- _THE PROBLEM_
Each line below must be set down exactly; omit any image you find.

- _DATASET SECTION_
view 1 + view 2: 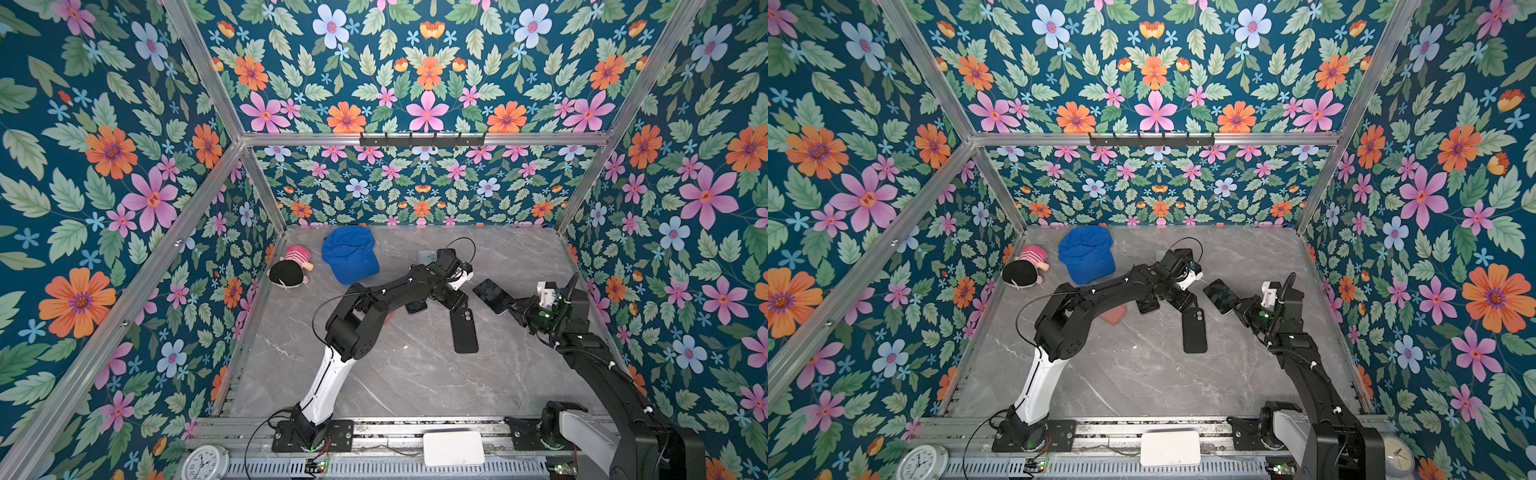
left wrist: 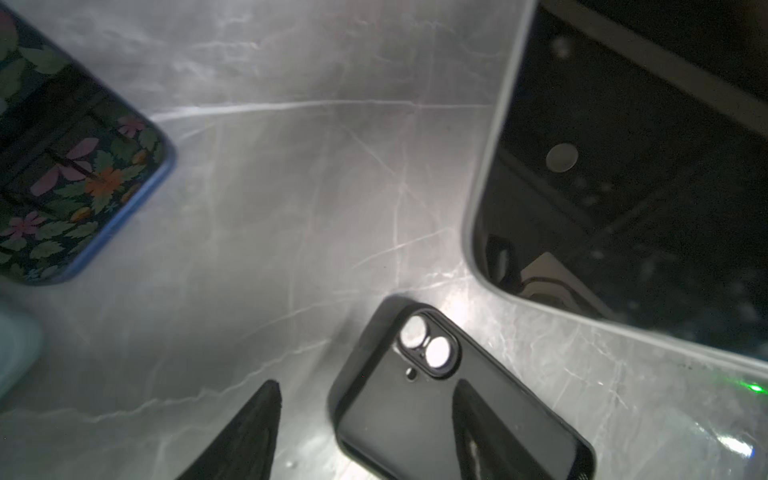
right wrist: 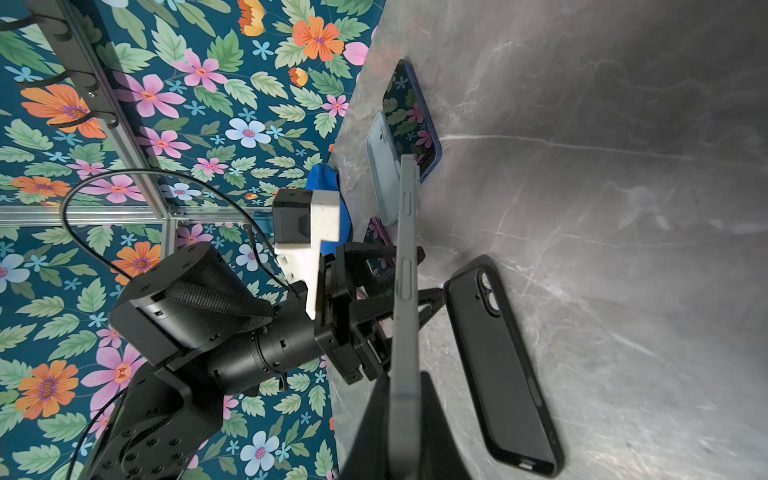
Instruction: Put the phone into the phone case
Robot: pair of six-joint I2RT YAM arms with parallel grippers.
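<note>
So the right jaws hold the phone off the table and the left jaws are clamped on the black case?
No: the left gripper has its jaws open over the black case, not clamped; the left wrist view shows it. The right gripper does hold the phone.

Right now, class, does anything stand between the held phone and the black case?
Yes: the open left gripper sits over the camera end of the black case, one finger above it. Otherwise only bare table shows between it and the phone in the shut right gripper.
</note>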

- _EXPECTED OUTPUT_
view 1 + view 2: 
left wrist: 
right wrist: 
Instruction: Put the phone into the phone case
Robot: pair of six-joint I2RT YAM arms with parallel grippers.
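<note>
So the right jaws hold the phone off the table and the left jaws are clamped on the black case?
No: the left gripper has its jaws open over the black case, not clamped; the left wrist view shows it. The right gripper does hold the phone.

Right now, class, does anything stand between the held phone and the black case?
Yes: the open left gripper sits over the camera end of the black case, one finger above it. Otherwise only bare table shows between it and the phone in the shut right gripper.
</note>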

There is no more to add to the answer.